● **WHAT IS NEEDED**
Drop the images, then output the listing exactly.

── DATA EXCERPT ──

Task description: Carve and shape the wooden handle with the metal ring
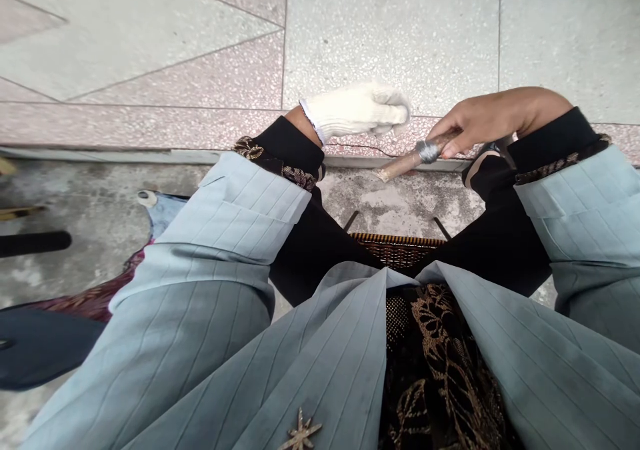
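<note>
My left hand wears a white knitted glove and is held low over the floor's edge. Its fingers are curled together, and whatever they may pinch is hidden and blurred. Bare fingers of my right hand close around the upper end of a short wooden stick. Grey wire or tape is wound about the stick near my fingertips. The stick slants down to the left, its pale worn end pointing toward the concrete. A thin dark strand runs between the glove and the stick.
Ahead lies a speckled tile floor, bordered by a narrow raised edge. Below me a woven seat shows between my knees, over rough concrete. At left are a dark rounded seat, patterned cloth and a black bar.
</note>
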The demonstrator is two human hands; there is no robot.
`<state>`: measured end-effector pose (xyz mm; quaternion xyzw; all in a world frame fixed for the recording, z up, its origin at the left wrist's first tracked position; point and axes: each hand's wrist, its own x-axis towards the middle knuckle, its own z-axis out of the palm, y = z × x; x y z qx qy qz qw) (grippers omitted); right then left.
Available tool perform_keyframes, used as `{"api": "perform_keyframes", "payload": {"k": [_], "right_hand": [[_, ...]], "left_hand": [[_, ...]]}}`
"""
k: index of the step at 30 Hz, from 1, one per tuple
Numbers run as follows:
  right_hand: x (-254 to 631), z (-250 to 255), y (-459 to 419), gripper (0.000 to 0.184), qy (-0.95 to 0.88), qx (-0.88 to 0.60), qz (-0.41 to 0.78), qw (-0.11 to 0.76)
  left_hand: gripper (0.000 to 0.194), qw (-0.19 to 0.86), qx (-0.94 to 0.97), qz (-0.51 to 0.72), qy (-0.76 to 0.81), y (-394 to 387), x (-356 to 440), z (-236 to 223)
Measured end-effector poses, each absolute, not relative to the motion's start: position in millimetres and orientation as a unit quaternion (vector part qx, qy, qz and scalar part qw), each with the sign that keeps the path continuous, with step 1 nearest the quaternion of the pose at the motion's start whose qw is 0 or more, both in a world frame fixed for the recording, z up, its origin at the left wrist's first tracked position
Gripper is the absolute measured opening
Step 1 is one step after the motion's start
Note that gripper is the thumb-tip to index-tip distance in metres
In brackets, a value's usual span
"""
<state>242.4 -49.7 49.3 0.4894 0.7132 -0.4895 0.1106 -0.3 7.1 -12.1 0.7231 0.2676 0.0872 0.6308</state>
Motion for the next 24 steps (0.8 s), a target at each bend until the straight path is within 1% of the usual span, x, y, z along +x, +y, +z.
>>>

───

● **WORKED SOLUTION**
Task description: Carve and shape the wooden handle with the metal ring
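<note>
My left hand wears a white knitted glove and is held low over the floor's edge. Its fingers are curled together, and whatever they may pinch is hidden and blurred. Bare fingers of my right hand close around the upper end of a short wooden stick. Grey wire or tape is wound about the stick near my fingertips. The stick slants down to the left, its pale worn end pointing toward the concrete. A thin dark strand runs between the glove and the stick.
Ahead lies a speckled tile floor, bordered by a narrow raised edge. Below me a woven seat shows between my knees, over rough concrete. At left are a dark rounded seat, patterned cloth and a black bar.
</note>
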The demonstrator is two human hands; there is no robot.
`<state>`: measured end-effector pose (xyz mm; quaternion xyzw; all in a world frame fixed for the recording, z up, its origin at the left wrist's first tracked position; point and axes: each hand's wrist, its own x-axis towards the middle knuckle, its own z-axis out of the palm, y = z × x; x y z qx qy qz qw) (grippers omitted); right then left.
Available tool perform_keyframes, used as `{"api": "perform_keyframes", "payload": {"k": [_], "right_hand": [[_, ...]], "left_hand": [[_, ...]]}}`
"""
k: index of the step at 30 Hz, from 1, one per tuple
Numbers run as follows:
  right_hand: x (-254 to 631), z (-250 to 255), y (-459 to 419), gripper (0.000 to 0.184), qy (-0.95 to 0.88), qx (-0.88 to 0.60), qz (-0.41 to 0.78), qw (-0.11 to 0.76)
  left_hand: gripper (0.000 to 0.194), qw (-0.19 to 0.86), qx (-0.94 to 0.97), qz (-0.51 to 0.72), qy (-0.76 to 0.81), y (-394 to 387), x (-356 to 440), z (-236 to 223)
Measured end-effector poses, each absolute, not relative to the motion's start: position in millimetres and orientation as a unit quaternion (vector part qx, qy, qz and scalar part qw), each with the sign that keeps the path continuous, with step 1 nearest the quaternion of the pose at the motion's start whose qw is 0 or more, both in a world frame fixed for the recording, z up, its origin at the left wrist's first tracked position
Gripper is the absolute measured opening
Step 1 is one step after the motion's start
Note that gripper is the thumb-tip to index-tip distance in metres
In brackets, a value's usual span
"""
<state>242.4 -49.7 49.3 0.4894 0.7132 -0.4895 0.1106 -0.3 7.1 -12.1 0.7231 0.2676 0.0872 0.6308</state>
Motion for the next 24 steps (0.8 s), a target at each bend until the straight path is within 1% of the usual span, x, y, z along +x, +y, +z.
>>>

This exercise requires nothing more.